As to Old Norse and Old Irish, I can at least claim to have bought textbooks on both. I think I actually did read about a dozen pages of some Old Norse saga. But I gave up on Old Irish fairly quickly when I discovered that the grammatical inflections modify the beginnings of words as well as the endings. This seemed to make using a dictionary an impossibly complicated chore.


It was actually Tolkien who got me interested in studying Old English, Old Irish, and Old Norse. I had stumbled across The Lord of the Rings around 1960, and I had read the three volumes in reverse order.

I was staying for a week with a friend who had two daughters, maybe 10 and 12 years old, and one of them asked me what an ``appendix'' was. I wondered what sort of book she could be reading that would have an appendix. In fact, it was volume 3 of the Lord of the Rings, which was at that point a totally obscure children's book. I read through the appendices, which seemed fascinating, then went through volume 3 itself, which seemed moderately interesting.

Later I was able to find volume 2, and then finally volume 1, in the library.

The appendices were actually much more fascinating to me than the story itself. It seemed to me that the words Tolkien was using -- such as ``runes,'' ``Middle-earth,'' and ``The Shire'' -- couldn't be simply invented. So I became interested in finding out how much real myth and legends were at the basis of his book. (To be honest, I guess that on some irrational level I wanted to find out that the whole thing was real, and not just a made-up story, although of course I realized that this couldn't be true.)

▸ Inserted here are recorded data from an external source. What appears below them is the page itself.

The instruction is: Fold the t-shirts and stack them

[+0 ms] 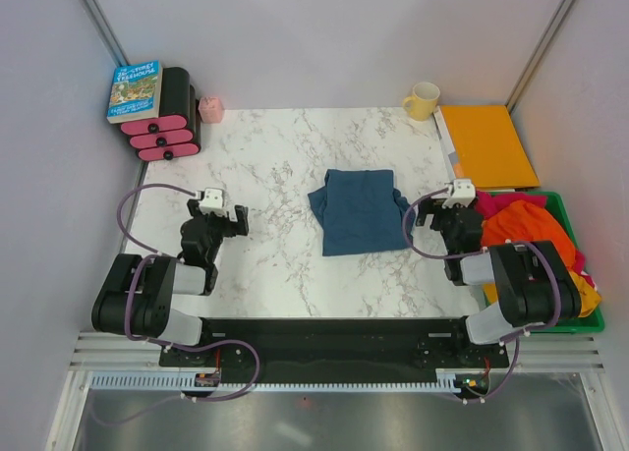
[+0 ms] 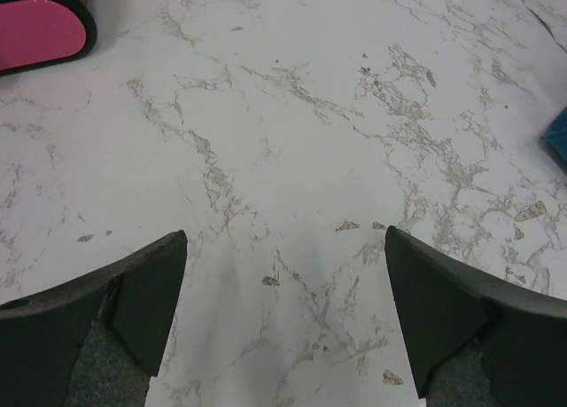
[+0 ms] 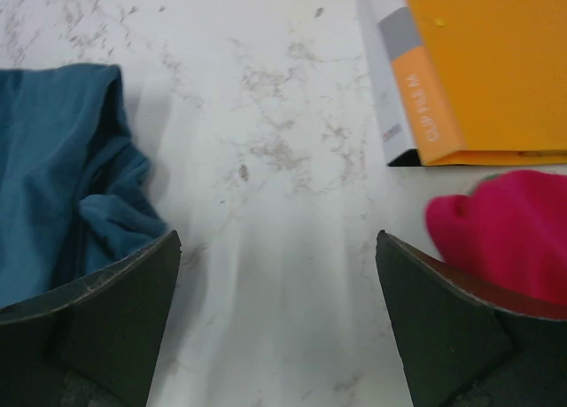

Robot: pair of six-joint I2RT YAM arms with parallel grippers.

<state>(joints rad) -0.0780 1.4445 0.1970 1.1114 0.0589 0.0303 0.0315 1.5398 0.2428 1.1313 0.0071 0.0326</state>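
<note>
Top external: folded teal t-shirt [image 1: 359, 213] long axis near-far (nearly square); left hand [image 1: 218, 213], right hand [image 1: 460, 203] spread.

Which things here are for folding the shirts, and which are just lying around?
For the job: teal-blue t-shirt; orange t-shirt and pink t-shirt in the green bin.
Just lying about: yellow mug, orange folder, book, black-and-pink stack.
</note>
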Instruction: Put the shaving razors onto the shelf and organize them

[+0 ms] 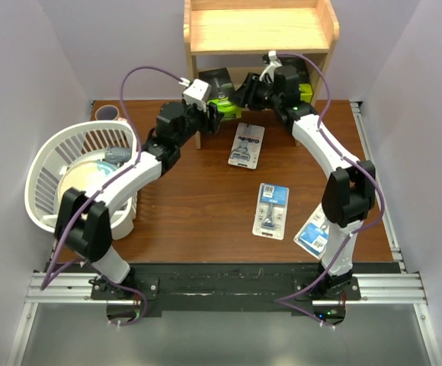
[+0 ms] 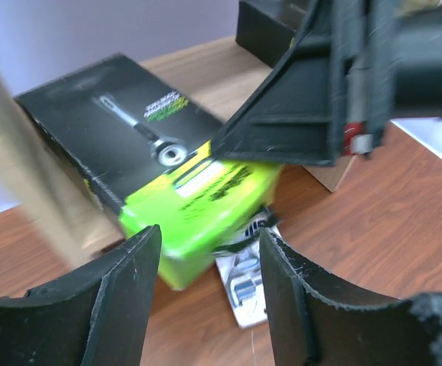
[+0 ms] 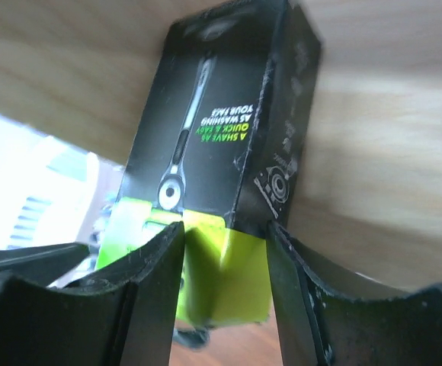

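One black razor box with a lime-green end (image 1: 219,93) lies at the mouth of the wooden shelf's (image 1: 259,30) lower tier. My right gripper (image 1: 241,94) is shut on its green end (image 3: 225,271), fingers pressed to both sides. My left gripper (image 1: 208,114) hovers just left of that box (image 2: 168,175), open and holding nothing (image 2: 209,236). A second black box (image 1: 305,91) sits at the lower tier's right. Three blister-card razors lie on the table: one (image 1: 246,145) below the shelf, partly under the box (image 2: 245,284), one mid-table (image 1: 271,210), and one (image 1: 313,233) by the right arm.
A white plastic basket (image 1: 42,164) with a round dish inside stands at the left, under the left arm. A pink cup (image 1: 107,113) sits behind it. The shelf's left post (image 2: 23,160) is close beside the left fingers. Walls close in on both sides.
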You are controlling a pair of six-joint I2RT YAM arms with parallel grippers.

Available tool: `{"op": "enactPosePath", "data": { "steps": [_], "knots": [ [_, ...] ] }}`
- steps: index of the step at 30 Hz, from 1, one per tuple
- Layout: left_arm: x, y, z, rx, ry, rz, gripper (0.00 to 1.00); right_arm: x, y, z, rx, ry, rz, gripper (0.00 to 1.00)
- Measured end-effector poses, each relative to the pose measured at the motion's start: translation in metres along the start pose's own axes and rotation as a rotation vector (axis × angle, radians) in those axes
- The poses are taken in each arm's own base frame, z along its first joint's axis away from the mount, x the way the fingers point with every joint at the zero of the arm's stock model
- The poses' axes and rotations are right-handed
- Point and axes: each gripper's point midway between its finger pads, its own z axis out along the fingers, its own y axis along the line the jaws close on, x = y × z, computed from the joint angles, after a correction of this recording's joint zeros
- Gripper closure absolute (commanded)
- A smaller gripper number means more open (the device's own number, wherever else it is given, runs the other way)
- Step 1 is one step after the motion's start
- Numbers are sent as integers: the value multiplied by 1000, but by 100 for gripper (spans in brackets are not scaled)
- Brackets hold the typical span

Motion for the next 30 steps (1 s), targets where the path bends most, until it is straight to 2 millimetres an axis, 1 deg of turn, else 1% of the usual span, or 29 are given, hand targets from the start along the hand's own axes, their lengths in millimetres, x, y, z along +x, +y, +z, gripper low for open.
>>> {"op": "enactPosePath", "data": {
  "steps": [2, 4, 6, 7, 8, 10, 11, 13, 14, 16, 17, 18, 20, 22, 25, 28, 30],
  "knots": [
    [-11, 3, -19, -17, -11, 5, 40, 6, 11, 6, -18, 12, 12, 50],
    [-18, 5, -45, -30, -19, 12, 40, 13, 20, 10, -27, 25, 24, 49],
    [-24, 8, -69, -44, -30, 15, 43, 18, 25, 13, -16, 31, 37, 49],
    [-27, 9, -77, -53, -34, 15, 44, 17, 24, 13, -1, 25, 43, 48],
    [-30, 11, -82, -61, -37, 13, 47, 18, 24, 13, 6, 25, 47, 48],
    [-27, 14, -87, -71, -29, 6, 53, 18, 24, 14, 19, 20, 50, 48],
    [-22, 15, -88, -71, -19, 1, 60, 18, 25, 15, 26, 17, 54, 48],
    [-3, 17, -88, -67, 23, -13, 69, 18, 24, 15, 41, 11, 60, 48],
    [7, 16, -87, -62, 46, -19, 77, 17, 24, 15, 47, 8, 62, 48],
    [28, 14, -84, -38, 91, -32, 87, 17, 23, 16, 60, 5, 64, 46],
    [36, 11, -82, -24, 108, -41, 96, 17, 23, 16, 62, 2, 63, 45],
    [46, 8, -81, -6, 125, -53, 99, 16, 23, 17, 65, 0, 62, 45],
    [57, 3, -77, 22, 141, -79, 100, 16, 22, 17, 75, -6, 61, 44],
    [61, -2, -71, 50, 135, -102, 100, 15, 22, 17, 78, -8, 60, 43],
    [59, -6, -61, 71, 103, -128, 100, 15, 22, 17, 80, -10, 60, 43],
    [55, -5, -51, 73, 76, -137, 100, 15, 21, 17, 81, -11, 59, 42],
    [52, -3, -41, 65, 62, -145, 100, 15, 21, 17, 82, -12, 59, 42]
  ]
}}
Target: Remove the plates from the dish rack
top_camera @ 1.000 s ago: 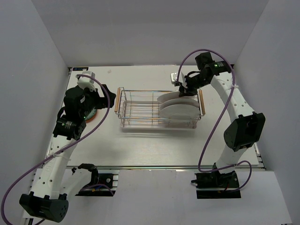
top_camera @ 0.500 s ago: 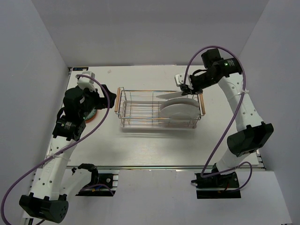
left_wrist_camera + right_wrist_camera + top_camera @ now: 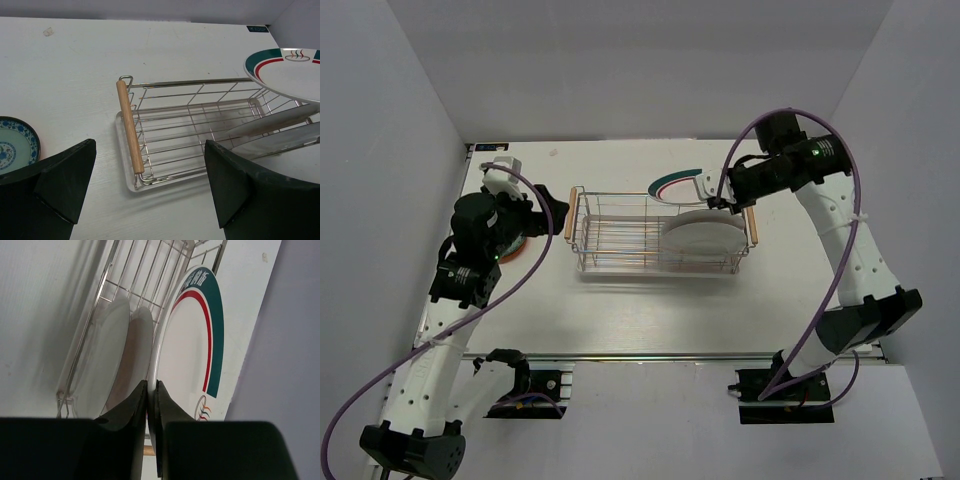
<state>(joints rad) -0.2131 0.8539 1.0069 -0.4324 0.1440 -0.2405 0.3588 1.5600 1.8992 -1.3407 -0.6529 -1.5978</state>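
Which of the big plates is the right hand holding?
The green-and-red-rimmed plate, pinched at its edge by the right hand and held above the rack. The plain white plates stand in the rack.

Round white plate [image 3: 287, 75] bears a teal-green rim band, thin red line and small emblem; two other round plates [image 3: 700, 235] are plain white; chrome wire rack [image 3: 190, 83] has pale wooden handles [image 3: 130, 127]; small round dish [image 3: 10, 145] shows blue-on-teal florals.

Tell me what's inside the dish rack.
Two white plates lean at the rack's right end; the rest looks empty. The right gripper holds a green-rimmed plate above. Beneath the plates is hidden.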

I was quite interested in antiquities at the time, as evidenced by my study of Greek. It seemed to me then that there was something very important about these people who had lived so long ago. (The Romans, on the other hand, seemed not so fascinating. Something about them seemed pedestrian, boring.)

Unfortunately, I discovered that the real English and Irish and Norse legends turned out to be comparatively boring compared to Tolkien's creation, just as eventually the actual Greek literature also disappointed me.

When I think back of that time now, the person I was then seems even more alien to me than the ancient Greeks or Norsemen or whatever. I find it almost impossible to imagine that any twenty-year-old in today's world could think that important secrets of life could be discovered by studying ancient Greeks, Celts, or Norsemen.

I do have friends that call themselves Wiccans and are interested in the Druids and such. But to me, from what I know, their interest seems rather superficial. I can't imagine them actually spending hours in the library attempting to learn the ancient languages.


Modern Greek

This is another case where I can scarcely claim extensive study. While I was studying classical Greek, it occurred to me that a knowledge of modern Greek would have somewhat greater market value, even if only slight. So I managed to find a textbook and work my way through it. It turned out that my knowledge of classical Greek was very little help.

Then, for about six months, I subscribed to a weekly newspaper from Athens. I chose it because I thought a daily paper would definitely be more than I could deal with, and the one I choose had the largest circulation of any weekly paper in Greece.

This newspaper turned out to consist of eight pages, of which only the front page had any sort of news or serious editorial content. The back page consisted almost completely of cartoons (not strips), which seemed to me to be fairly clearly French in origin, although the captions had been translated into Greek. The great bulk of the paper consisted of serials, pretty much analogous to soap operas.

For the six months I subscribed, I read it pretty much cover to cover, working my way through it laboriously with the help of a dictionary.

Now, I remember almost no modern Greek except the words for "please" and "thank you."


Norwegian

This was another dilettantish effort on my part. But I did work my way all the way through an elementary textbook on Norwegian. (Swedish would have made more sense, but I couldn't find a textbook on it.)